School of Engineering, Information Technology and Physical Sciences

Carbon negative lignik panels for the construction industry to reduce carbon footprint

Carbon negative lignik panels for the construction industry to reduce carbon footprint

Project Outline 

One-fourth of the global anthropogenic CO2 is emitted by the construction industry – each metric tonne (t) of brick, cement and steel emitting up to 0.5, 1 and 2 t of CO2, respectively. Alternative materials produced from sustainable resources and with much lower CO2 burden are the need of the time.

Ligniks are bio-bricks/panels derived from biomass for application in the construction and furniture industries. All the products manufactured from ligniks are carbon negative as they sequester CO2. This lab-based project will investigate production of ligniks from non-food biomass via fermentation and polymerisation processes. The project will be carried out at the CCS Lab. This project will be of interest to the forestry, pulp and paper, and construction industries.

Scope of the project includes:

  • Literature review and development of experimental and analytical methods;
  • Fermentation of biomass into an adhesive/polymer for the ligniks;
  • Conversion of lignin into ligniks and production of the final composite using the adhesive/polymer; and
  • Analytical analyses of the product/s.

Resources: CCS Lab wide range of analytical support

Project Supervision Team

Dr.
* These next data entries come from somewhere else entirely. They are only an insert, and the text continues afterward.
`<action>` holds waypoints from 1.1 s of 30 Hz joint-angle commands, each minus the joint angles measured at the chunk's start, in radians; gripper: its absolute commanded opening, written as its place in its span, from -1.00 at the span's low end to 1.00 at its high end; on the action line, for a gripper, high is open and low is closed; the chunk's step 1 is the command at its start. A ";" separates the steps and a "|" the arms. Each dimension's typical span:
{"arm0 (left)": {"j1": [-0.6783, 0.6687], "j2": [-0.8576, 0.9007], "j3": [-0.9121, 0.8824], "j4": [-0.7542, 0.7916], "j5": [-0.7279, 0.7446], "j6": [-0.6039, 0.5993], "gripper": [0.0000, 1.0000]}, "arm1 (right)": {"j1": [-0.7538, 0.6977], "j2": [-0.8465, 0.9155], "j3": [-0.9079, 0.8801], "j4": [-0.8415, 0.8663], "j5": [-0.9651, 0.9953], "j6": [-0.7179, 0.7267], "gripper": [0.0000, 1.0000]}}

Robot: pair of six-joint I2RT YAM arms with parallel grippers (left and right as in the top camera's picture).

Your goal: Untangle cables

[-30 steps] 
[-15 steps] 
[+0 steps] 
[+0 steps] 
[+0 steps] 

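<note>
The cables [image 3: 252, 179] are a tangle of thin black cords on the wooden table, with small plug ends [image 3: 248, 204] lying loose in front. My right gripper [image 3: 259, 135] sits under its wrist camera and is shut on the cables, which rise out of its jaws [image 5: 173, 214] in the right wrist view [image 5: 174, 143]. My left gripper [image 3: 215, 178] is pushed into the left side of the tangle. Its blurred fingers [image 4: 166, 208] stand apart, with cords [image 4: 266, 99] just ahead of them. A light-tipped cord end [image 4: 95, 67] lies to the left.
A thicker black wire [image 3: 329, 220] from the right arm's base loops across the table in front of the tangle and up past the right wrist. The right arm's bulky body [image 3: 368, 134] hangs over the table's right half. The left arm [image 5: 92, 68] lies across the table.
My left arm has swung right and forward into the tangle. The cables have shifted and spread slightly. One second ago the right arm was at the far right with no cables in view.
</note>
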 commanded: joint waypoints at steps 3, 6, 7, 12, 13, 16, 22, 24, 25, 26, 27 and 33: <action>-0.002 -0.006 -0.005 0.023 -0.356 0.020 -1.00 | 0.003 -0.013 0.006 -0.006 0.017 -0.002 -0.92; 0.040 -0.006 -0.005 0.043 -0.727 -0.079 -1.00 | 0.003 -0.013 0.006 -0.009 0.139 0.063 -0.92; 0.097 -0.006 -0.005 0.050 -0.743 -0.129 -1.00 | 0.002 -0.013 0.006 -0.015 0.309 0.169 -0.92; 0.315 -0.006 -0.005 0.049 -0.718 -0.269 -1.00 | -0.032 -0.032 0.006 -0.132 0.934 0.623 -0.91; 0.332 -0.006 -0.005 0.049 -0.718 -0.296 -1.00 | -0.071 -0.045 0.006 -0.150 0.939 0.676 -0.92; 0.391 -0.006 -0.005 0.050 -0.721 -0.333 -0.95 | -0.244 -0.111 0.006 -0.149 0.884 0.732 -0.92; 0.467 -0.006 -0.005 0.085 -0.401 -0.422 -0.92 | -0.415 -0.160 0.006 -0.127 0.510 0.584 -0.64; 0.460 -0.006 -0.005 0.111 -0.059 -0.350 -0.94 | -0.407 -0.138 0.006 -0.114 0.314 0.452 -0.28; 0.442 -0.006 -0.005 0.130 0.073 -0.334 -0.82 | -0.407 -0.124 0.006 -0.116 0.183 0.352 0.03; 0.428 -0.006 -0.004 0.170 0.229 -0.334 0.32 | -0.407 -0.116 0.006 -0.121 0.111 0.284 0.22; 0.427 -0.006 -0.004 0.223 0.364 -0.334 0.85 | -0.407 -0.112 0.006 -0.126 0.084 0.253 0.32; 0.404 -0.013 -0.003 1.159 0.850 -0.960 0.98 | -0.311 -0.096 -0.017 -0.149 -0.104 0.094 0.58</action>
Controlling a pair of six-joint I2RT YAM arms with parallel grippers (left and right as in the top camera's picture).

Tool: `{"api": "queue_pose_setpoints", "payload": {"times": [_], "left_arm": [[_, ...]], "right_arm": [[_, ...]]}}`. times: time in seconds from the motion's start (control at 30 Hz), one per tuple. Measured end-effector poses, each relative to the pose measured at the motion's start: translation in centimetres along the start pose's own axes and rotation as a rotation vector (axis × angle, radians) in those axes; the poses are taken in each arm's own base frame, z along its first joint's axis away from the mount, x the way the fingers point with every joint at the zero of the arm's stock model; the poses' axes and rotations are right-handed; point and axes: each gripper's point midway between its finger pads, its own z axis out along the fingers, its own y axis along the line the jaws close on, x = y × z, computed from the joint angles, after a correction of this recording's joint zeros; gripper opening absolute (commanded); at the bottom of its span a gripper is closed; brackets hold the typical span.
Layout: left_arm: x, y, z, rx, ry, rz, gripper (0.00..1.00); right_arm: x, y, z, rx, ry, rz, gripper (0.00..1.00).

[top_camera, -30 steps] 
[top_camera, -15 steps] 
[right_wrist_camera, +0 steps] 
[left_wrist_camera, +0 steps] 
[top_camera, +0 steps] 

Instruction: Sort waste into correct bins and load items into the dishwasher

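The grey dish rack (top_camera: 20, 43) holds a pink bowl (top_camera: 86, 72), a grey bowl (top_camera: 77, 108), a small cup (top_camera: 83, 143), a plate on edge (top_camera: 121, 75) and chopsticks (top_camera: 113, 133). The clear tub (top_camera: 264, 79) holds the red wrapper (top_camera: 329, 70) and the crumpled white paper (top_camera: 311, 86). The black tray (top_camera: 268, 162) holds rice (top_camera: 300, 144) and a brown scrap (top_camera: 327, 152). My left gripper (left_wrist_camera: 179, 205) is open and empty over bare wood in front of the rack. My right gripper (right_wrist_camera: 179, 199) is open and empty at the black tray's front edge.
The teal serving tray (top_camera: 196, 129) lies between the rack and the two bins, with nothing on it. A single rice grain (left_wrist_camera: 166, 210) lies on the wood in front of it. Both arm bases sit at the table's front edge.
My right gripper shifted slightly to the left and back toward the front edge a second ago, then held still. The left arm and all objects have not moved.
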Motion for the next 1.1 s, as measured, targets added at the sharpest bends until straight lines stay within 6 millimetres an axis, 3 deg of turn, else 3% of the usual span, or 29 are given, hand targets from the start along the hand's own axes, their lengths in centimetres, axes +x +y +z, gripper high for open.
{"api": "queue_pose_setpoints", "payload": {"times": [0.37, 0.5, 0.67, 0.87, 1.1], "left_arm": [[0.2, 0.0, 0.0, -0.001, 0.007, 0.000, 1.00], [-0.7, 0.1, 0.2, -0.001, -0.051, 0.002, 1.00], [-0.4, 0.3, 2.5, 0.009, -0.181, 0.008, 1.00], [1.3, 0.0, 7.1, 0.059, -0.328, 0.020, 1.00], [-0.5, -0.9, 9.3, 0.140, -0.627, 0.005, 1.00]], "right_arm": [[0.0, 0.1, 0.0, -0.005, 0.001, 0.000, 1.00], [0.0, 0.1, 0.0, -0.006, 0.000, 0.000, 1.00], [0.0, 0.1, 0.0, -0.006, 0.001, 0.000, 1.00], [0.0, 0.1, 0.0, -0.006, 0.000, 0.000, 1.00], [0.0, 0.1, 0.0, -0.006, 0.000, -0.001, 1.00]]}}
Adeel Ghayur (Biomanufacturing); A/Prof Vince Verheyen (Analytical Chemistry); Dr. Alicia Reynolds (Analytical Chemistry/Biochemistry); & Supervisor (Microbiology)

Both Alicia and Vince bring extensive sampling and laboratory analytical skills, and experience with PhD supervision. Adeel brings biomanufacturing experience. One supervisor with microbiology background will also join the project.

ERA: Environmental science and management

Research centre: Carbon Technology Research Centre/Civil and Power Engineering.

References

Ghayur, A. (2019). Biofuels for circular economies in developing countries. In the International Conference on Innovative Applied Energy. Oxford, UK. 14-15 Mar 2019.

Ghayur, A & Verheyen, T. V. Modelling a biorefinery concept producing carbon fibre-polybutylene succinate composite foam. Chemical Engineering Science 209 (2019): 115169.

Ghayur, A. (2020). Biorefinery as a catalyst for the Circular Bioeconomy. Appita Journal (in press).